Sloman then explained that federal prosecutors ran into significant difficulties when many of Epstein’s victims were too terrified to cooperate against him. He also claimed that Acosta’s hands were legally tied due to “what was, at heart, a local sex abuse case.”

Keeping to the twin objectives of protecting Epstein’s underage victims from further trauma and ensuring a collective path to civil court compensation, Sloman said he and his colleagues proposed a plea offer requiring Epstein to the following: plead guilty to a state-level felony, agree to 18 months in jail, register as a sex offender, and pay his known victims between $150,000 and $250,000.

“We told Epstein that unless he and the local authorities accepted our demands, we would indict and try him on federal charges.

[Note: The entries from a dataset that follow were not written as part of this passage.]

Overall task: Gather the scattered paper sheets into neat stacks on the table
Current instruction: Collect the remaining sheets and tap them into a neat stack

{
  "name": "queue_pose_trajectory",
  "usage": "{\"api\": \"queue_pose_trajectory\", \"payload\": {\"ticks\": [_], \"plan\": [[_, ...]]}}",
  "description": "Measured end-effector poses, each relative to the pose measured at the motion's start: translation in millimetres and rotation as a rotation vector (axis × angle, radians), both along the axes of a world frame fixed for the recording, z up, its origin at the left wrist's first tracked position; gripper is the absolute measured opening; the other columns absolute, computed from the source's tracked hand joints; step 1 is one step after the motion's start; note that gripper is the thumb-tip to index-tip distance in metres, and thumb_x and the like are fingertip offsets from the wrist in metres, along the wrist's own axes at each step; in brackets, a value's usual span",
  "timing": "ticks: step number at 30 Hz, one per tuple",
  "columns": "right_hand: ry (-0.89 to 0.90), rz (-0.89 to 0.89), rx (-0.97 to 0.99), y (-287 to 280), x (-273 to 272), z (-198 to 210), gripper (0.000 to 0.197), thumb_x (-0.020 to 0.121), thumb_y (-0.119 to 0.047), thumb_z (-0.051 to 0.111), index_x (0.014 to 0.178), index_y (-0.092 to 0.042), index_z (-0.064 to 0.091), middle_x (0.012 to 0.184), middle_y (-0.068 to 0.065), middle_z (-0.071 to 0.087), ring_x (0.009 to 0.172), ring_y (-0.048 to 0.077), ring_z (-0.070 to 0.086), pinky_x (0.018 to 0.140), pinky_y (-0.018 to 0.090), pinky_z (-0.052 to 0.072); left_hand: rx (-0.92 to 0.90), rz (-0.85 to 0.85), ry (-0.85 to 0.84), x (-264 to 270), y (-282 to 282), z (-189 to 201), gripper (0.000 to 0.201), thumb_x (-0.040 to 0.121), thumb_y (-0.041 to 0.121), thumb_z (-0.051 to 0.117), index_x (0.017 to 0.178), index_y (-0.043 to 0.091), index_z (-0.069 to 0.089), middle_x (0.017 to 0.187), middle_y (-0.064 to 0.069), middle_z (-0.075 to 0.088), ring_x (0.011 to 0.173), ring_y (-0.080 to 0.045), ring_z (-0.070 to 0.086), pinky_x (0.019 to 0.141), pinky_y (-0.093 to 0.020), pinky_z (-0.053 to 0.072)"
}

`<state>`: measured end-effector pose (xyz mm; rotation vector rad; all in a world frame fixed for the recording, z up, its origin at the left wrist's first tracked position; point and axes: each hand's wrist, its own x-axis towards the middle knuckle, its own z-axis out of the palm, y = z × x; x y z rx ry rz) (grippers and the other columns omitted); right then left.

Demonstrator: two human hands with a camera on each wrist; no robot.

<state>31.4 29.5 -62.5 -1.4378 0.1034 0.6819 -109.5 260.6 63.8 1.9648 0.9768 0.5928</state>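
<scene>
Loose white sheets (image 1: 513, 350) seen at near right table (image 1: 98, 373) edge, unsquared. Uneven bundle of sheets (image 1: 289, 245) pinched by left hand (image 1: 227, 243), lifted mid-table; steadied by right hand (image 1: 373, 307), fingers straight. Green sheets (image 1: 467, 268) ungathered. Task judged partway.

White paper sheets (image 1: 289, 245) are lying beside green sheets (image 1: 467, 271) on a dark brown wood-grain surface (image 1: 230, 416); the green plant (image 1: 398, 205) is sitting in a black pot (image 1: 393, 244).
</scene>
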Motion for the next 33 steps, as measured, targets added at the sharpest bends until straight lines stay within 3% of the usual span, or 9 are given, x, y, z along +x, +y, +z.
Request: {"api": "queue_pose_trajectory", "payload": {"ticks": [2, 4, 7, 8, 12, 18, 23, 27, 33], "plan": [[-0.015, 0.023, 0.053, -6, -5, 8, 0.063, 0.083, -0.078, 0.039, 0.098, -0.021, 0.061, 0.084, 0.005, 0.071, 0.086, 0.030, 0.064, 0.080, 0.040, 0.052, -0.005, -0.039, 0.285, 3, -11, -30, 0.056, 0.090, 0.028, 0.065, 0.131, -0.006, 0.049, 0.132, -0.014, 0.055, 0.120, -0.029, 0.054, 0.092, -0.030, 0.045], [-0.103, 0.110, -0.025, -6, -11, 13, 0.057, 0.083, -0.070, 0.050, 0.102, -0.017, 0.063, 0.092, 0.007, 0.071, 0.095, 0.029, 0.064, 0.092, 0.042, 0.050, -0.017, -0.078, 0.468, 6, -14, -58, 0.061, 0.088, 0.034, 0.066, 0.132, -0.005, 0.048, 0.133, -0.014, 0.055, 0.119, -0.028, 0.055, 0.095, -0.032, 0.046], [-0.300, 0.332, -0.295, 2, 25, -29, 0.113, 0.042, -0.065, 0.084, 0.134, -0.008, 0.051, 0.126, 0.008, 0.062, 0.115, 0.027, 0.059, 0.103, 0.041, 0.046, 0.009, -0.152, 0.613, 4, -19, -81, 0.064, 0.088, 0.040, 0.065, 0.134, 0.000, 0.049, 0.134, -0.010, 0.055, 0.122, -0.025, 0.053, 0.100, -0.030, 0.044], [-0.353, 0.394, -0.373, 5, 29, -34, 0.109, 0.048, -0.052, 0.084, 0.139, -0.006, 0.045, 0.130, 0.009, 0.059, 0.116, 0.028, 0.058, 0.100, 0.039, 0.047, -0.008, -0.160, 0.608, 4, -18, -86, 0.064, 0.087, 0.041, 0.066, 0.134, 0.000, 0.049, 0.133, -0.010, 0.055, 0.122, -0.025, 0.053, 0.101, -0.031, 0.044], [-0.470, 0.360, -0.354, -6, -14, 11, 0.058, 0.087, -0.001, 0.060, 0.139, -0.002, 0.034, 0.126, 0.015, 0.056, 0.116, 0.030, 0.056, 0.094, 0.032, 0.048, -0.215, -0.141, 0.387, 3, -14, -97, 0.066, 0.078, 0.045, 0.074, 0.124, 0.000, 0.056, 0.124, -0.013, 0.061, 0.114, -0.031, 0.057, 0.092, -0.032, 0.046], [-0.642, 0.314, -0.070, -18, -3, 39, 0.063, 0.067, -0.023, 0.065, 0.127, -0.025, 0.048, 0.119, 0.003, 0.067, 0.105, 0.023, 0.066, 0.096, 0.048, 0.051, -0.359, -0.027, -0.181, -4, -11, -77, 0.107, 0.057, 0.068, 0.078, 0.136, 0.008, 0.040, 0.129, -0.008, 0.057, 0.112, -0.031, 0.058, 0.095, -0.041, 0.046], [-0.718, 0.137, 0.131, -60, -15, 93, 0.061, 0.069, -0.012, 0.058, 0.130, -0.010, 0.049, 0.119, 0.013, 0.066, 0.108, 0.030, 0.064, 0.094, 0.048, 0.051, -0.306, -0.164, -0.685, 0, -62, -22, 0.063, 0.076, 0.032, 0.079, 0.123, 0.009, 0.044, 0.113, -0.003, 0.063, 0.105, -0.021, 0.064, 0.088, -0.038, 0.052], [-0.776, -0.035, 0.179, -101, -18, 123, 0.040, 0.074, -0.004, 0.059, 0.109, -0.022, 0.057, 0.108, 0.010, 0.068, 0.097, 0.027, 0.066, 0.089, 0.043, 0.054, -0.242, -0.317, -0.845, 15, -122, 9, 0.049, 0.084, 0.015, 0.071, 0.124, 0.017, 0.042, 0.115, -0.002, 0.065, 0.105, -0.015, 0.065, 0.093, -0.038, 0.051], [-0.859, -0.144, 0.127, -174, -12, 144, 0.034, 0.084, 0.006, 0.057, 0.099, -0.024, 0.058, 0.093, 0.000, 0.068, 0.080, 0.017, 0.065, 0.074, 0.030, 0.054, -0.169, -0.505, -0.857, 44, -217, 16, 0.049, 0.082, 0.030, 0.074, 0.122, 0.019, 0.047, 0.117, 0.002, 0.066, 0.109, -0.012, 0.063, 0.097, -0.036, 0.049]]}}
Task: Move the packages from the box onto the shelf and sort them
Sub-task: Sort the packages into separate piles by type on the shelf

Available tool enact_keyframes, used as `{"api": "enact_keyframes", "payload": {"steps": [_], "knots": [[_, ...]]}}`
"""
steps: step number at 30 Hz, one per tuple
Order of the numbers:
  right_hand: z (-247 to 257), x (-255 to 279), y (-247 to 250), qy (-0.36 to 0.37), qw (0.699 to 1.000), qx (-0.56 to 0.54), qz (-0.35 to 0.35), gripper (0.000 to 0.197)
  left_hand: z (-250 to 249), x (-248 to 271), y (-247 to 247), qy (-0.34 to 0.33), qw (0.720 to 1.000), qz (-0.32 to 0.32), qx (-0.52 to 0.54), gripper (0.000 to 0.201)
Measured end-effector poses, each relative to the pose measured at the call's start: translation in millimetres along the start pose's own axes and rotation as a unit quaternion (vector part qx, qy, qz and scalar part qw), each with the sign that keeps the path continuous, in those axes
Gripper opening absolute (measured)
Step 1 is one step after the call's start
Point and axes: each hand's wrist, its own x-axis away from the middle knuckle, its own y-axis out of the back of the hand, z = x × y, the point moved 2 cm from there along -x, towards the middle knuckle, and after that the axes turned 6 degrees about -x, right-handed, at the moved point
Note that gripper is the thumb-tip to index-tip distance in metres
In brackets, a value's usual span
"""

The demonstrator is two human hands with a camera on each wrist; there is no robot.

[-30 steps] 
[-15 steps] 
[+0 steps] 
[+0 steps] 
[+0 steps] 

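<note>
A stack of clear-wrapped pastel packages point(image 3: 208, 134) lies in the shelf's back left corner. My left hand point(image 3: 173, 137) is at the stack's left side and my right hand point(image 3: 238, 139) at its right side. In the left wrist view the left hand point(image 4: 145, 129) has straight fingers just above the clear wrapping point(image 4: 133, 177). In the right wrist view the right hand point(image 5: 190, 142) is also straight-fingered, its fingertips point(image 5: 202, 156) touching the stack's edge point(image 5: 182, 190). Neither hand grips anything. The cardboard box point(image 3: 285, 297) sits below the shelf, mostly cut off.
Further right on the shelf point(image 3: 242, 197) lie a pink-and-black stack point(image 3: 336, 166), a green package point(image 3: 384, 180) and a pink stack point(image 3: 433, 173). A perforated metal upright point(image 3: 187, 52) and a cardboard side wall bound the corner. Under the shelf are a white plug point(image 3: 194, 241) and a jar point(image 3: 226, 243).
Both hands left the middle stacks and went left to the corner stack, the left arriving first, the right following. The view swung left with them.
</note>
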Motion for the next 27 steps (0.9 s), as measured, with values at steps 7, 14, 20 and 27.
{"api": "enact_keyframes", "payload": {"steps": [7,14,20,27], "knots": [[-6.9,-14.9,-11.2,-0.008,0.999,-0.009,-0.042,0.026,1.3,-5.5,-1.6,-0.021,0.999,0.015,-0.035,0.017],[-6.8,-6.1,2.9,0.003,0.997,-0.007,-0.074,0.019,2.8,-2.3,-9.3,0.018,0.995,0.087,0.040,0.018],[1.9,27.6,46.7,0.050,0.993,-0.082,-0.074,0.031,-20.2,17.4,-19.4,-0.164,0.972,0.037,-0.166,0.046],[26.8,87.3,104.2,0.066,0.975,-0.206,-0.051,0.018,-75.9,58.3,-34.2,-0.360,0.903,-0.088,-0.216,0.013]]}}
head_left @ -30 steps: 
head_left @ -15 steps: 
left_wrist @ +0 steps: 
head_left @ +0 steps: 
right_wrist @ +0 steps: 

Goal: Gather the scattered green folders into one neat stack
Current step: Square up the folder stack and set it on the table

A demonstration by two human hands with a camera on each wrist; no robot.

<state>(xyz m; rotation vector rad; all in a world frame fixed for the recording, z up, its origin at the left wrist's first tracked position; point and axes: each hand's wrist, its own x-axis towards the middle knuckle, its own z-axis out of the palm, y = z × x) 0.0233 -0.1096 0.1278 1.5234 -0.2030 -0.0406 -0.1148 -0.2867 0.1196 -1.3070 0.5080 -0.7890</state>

They agreed, and we did not pursue a federal case,” Sloman said. His op-ed also serves as a rebuttal to the Miami Herald’s exhaustive three-part investigative series, “Perversion of Justice.”

The series, published Nov. 28, opens with a speculative salvo against Acosta, and was quoted at length by Sen. Sasse in a Jan. 15 Senate Judiciary Committee hearing in which Sasse pressed newly confirmed U.S. Attorney General William Barr to investigate the plea deal, which the newspaper called “the deal of a lifetime.”

“If I’m confirmed, I’ll make sure your questions are answered,” said Barr.

Facing life in prison if convicted on human trafficking charges, Epstein assembled an elite team of lawyers, including Harvard professor Alan Dershowitz, who worked on the O.J. Simpson murder trial, Jay Lefkowitz, Gerald Lefcourt, Jack Goldberger, Roy Black, Guy Lewis, and former special prosecutor Kenneth Starr, who investigated Bill Clinton’s infamous affair with White House intern Monica Lewinsky.

In addition to Epstein’s light jail sentence, the final plea agreement allowed him to maintain that he was unaware that any of the girls he molested were under 18.

Sloman steadfastly denied kowtowing to Epstein’s “high-priced defense lawyers,” and rejected the idea that they intimidated Acosta’s U.S. attorney’s office, despite insinuations made by the Herald.

“Now, with the Herald’s series serving as kindling, an outstanding public servant [Acosta] is at risk of becoming collateral damage in Washington’s latest polarized conflagration. I won’t let that happen without first being heard,” Sloman concluded.